=== WHAT YOU ARE ASKED TO DO ===
Two lines in the data below mark the range: the one with "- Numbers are" and the one with "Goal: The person". Return both, along with every line between them, exactly.

Dataset items:
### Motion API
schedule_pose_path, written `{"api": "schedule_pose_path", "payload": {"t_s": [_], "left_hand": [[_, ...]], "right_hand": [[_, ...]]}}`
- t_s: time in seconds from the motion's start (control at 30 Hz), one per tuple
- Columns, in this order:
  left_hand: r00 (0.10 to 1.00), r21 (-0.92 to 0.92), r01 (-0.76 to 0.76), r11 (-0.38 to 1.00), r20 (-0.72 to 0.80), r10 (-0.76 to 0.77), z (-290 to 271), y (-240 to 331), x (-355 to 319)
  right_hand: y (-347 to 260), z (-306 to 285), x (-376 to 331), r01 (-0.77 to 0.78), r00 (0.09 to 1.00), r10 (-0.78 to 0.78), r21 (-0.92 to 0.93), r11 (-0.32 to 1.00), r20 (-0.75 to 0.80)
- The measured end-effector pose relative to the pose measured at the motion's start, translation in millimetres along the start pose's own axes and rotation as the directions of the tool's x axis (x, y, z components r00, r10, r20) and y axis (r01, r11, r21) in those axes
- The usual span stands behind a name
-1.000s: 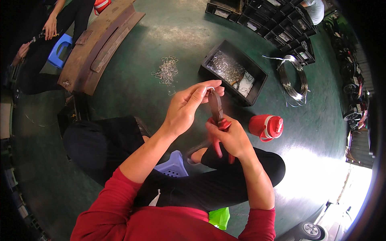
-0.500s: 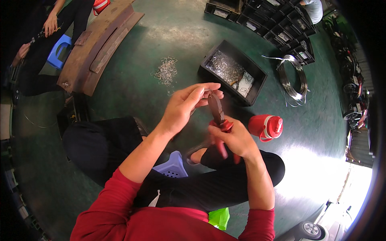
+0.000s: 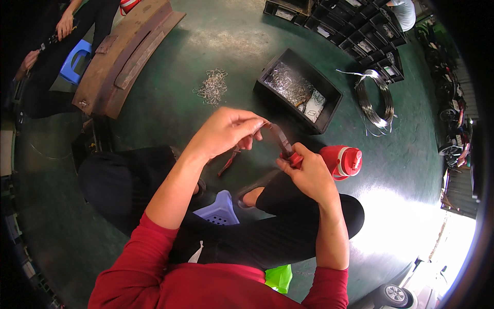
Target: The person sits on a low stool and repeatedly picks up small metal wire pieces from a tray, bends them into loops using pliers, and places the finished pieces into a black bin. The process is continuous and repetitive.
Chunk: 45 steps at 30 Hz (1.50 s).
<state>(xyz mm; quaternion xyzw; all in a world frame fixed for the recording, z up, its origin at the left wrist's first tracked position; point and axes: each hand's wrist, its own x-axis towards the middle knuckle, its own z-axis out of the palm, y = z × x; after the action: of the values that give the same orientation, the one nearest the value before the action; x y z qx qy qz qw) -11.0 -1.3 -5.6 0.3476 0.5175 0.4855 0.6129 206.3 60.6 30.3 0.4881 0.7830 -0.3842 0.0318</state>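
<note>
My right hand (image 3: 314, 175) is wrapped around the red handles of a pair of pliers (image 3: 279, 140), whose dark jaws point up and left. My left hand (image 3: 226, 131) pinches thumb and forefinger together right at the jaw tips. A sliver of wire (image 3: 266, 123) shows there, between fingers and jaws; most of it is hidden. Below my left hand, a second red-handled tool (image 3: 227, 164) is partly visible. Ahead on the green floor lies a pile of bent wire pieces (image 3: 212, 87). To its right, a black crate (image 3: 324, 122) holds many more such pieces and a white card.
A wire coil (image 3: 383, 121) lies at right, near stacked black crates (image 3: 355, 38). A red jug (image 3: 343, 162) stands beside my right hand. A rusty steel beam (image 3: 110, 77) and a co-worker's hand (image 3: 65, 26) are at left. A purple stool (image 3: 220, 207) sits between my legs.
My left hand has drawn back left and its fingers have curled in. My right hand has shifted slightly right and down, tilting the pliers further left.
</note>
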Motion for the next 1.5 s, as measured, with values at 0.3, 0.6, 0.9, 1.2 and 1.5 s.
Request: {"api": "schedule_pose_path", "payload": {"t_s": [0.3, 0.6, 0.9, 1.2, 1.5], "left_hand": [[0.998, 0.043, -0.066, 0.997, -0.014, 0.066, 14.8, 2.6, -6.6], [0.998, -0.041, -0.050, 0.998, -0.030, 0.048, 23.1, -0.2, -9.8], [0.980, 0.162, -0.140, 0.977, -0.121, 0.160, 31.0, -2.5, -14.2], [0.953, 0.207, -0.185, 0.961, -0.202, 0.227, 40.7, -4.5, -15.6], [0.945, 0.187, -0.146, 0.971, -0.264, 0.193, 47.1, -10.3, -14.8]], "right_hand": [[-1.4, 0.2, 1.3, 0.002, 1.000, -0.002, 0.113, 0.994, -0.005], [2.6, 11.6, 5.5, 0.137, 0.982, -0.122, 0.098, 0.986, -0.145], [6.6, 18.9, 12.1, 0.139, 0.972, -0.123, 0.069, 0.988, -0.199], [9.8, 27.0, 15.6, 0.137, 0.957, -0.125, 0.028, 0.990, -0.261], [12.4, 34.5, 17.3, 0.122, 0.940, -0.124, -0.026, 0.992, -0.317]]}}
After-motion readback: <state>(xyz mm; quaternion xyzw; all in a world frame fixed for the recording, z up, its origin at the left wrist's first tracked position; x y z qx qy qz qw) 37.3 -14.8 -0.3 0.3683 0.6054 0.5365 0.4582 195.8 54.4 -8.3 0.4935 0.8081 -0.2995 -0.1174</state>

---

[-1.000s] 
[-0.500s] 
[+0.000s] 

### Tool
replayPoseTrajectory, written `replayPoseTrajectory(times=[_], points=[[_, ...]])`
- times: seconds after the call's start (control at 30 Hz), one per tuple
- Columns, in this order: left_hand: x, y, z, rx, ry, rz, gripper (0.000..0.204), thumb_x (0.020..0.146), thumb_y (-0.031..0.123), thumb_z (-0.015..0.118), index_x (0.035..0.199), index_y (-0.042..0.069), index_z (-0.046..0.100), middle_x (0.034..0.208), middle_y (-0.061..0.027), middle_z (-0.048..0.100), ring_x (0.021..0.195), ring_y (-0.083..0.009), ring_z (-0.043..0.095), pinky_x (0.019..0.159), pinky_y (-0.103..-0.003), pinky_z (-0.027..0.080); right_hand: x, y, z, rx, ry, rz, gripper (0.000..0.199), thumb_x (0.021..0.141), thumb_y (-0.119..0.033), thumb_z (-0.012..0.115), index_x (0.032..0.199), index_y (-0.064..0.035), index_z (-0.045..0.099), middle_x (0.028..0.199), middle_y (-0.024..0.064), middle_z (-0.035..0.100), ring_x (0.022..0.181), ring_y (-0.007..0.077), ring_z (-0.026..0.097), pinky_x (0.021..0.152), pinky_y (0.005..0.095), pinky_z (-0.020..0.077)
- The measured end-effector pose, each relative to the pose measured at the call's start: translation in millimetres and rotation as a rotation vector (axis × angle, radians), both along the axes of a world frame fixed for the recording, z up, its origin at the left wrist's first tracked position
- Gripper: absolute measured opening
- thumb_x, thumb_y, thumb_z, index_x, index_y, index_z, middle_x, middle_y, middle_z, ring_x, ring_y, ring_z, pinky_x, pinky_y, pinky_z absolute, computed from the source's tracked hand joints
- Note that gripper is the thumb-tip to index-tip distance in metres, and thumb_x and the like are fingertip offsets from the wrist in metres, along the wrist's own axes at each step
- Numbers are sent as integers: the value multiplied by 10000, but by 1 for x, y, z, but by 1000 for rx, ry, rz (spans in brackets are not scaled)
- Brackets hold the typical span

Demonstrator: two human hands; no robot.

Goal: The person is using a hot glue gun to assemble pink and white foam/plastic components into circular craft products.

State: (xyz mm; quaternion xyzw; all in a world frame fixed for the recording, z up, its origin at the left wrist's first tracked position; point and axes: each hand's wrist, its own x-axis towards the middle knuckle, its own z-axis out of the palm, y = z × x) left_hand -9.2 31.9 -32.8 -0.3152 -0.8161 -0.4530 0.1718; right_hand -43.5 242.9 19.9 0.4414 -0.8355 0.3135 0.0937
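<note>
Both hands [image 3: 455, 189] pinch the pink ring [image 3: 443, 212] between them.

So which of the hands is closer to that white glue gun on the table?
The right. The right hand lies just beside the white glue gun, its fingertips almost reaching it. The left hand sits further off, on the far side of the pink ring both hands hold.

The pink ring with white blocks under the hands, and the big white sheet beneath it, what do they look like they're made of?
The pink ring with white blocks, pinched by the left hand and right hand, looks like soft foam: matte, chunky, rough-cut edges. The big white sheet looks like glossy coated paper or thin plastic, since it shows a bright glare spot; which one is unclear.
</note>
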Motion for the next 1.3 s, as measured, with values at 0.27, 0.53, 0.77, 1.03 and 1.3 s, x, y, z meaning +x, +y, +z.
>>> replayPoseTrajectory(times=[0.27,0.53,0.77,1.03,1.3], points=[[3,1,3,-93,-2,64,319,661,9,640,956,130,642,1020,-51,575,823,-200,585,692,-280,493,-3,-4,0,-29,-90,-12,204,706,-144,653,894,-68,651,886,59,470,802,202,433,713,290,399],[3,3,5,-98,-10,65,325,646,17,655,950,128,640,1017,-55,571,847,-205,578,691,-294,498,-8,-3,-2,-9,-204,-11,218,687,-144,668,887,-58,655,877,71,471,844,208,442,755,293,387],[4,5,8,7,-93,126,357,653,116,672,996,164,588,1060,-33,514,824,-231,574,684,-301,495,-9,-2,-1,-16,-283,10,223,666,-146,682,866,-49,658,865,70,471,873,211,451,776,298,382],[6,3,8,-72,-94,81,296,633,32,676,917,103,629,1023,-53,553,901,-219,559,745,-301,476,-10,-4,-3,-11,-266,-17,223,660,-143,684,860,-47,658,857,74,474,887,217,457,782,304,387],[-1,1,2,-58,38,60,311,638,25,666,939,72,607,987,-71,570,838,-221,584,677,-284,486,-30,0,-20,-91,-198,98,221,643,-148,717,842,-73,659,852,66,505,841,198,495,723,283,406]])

=== EXERCISE OUTPUT ===
- Numbers are sent as integers: the value multiplied by 10000, but by 1 for x, y, z, but by 1000 for rx, ry, rz (spans in brackets are not scaled)
- Brackets hold the typical span

Demonstrator: two human hands; no robot.

Goal: The person is using a hot glue gun to assemble pink and white foam/plastic components into circular craft products.

Nothing else is needed for the answer.